● **What is being asked**
Once the images are set aside, print the remaining lines below exactly.

● **Given information**
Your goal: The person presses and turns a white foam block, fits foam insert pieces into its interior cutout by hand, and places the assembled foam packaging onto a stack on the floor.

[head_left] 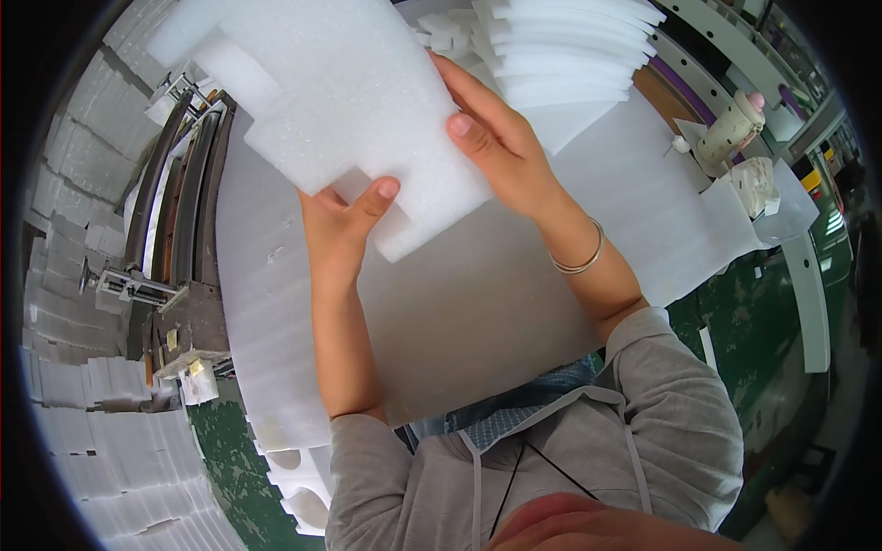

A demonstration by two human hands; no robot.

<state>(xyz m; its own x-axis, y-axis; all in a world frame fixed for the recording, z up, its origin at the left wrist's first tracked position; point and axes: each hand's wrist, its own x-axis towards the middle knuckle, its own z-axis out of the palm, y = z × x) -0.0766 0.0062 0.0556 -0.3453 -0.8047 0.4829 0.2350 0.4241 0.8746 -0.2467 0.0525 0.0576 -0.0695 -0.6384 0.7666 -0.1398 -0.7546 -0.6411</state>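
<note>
A white foam sheet with notched edges (358,101) is raised above the table, held between both hands. My left hand (342,225) grips its lower edge beside a notch, thumb on the near face and fingers hidden behind. Along the right edge, my right hand (501,151) is closed on the same foam, with its thumb on the front and fingers reaching around the side. A bracelet circles the right wrist. Behind the foam stands a stack of white foam sheets (570,46) on the table.
The table (478,312) has a pale covering. At its left edge sits a long machine with dark rollers (179,193). Stacks of white foam (119,459) line the far left. On the right are a bottle with a pink lid (730,133) and a white crumpled bag (756,186).
</note>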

● **Answer space**
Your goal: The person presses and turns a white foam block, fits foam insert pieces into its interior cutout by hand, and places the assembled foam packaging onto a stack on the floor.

[head_left] 

A demonstration by two human hands; no robot.

<state>(xyz m; its own x-axis, y-axis; all in a world frame fixed for the recording, z up, its origin at the left wrist's first tracked position; point and axes: each hand's wrist, its own x-axis towards the middle knuckle, its own z-axis out of the palm, y = z × x) -0.0766 0.0062 0.0556 -0.3453 -0.8047 0.4829 0.2350 0.4241 0.8746 -0.2467 0.0525 0.0576 -0.0695 -0.6384 0.7666 -0.1398 -0.7546 -0.6411</state>
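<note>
A white foam sheet with notched edges (358,101) is raised above the table, held between both hands. My left hand (342,225) grips its lower edge beside a notch, thumb on the near face and fingers hidden behind. Along the right edge, my right hand (501,151) is closed on the same foam, with its thumb on the front and fingers reaching around the side. A bracelet circles the right wrist. Behind the foam stands a stack of white foam sheets (570,46) on the table.
The table (478,312) has a pale covering. At its left edge sits a long machine with dark rollers (179,193). Stacks of white foam (119,459) line the far left. On the right are a bottle with a pink lid (730,133) and a white crumpled bag (756,186).
</note>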

No further output is needed for the exercise.